The First American Army by Bruce Chadwick

I wanted to quickly mention a book that I just finished today – The First American Army by Bruce Chadwick. As explained in the subtitle, it is the untold story of George Washington and the men behind America’s first fight for freedom.

Here is an excerpt from Publisher’s Weekly:

In this novelistic treatment of the Revolutionary War, Chadwick (George Washington’s War, Brother Against Brother) uses the experiences of eight men to give the reader a “bottom up” look at the war. Drawing on their letters and diaries, he follows them through their years in and out of the war, from the Battle of Bunker Hill in 1775 to the American victory at Yorktown in 1781. Although the horrors of battle are a main focus of their writings, everyday activities and concerns-romance, food, clothing, leisure and friendship-reveal much about these early Americans’ lives. Readers will find little academic analysis of the subjects; except for a few expansive chapter introductions, Chadwick keeps standard history writing to a minimum. Instead, he focuses on these men’s day-to-day and writes in lively prose, although some accounts push the limits of reconstruction and read like fiction.
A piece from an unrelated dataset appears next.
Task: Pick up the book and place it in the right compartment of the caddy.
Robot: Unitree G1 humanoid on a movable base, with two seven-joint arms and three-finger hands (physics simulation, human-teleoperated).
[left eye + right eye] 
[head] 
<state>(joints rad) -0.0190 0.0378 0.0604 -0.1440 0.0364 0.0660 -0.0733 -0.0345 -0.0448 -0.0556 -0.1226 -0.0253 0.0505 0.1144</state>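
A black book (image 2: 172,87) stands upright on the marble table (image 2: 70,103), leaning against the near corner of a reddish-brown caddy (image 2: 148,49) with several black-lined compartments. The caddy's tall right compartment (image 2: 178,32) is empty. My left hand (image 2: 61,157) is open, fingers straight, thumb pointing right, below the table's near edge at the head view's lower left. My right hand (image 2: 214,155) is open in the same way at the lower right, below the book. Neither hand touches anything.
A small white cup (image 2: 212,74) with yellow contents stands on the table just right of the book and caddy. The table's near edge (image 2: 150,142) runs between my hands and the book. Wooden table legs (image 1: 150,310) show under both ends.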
I thought it was interesting to read about the war from the perspective of the common soldier. This seems to be a common theme in academic books – the generals and other famous people in wars have been written about to death and now writers are looking for a different perspective of wars – the common soldier. I don’t think this is a bad trend, but I think that there needs to be a balance of a history of a war by blending descriptions of the generals and the privates.

With all of that in mind, the average reader will enjoy the stories as told by the participants.

About the author

Jeff Grim

Jeff Grim has been a reader all of his life. He has had a particular interest in military history, any war at any time. His fascination with military history has brought him to an interest in historical fiction where the history comes alive with fictitious heroes and villains. Recently, Jeff has become interested in historical mysteries set in various time periods.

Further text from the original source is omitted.